◆ Exercise prompt
From the entries underneath, give the number of lines holding the word "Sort", without any other words.

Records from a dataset
.....

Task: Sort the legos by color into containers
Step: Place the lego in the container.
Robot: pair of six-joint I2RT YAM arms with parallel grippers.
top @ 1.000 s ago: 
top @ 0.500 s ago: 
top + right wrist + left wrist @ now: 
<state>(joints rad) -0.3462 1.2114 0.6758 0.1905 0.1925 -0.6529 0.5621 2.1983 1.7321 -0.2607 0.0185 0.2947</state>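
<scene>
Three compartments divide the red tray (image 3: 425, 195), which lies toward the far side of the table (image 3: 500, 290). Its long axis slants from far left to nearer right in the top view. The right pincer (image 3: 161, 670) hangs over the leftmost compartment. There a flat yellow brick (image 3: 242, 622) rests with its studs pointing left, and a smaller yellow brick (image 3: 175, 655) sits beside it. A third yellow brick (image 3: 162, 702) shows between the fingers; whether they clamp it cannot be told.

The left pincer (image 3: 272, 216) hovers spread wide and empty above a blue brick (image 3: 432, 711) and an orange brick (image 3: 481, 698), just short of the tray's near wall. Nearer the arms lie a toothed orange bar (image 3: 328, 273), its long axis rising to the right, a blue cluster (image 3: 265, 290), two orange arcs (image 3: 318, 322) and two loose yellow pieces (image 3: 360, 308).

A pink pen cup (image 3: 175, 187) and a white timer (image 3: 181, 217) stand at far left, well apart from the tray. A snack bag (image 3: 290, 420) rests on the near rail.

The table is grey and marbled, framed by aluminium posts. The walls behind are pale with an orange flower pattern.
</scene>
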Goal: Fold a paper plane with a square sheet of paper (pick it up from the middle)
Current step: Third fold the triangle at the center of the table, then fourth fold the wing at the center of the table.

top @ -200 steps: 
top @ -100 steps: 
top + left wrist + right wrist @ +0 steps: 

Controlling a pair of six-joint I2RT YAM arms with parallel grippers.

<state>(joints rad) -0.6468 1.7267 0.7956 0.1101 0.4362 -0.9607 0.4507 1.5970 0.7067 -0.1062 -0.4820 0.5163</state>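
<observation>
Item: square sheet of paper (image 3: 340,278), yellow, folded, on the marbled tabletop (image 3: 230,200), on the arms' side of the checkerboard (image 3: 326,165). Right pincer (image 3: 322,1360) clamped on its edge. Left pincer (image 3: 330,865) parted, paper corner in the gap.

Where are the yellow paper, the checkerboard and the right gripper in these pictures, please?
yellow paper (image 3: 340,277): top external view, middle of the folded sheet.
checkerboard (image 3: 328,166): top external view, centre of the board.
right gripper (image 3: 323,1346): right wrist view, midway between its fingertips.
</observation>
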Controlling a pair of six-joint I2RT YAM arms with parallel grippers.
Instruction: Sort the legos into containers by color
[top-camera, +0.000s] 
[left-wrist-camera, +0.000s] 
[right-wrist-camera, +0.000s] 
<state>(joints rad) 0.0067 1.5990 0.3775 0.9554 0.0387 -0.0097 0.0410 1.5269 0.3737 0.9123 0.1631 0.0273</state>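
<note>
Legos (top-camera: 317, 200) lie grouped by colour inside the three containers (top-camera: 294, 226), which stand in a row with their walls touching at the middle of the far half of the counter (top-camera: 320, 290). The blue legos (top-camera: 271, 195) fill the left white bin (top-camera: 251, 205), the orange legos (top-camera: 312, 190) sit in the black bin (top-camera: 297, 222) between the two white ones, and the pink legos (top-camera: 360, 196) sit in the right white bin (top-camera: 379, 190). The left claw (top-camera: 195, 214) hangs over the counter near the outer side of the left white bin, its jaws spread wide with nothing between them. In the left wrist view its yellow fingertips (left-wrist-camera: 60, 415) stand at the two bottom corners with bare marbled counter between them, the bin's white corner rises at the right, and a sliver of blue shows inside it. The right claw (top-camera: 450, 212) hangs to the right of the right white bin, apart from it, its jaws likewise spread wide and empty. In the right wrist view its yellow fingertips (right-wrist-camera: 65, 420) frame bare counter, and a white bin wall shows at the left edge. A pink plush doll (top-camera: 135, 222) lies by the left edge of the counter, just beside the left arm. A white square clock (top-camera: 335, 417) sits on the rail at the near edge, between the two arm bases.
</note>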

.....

◆ Reply to the exercise
2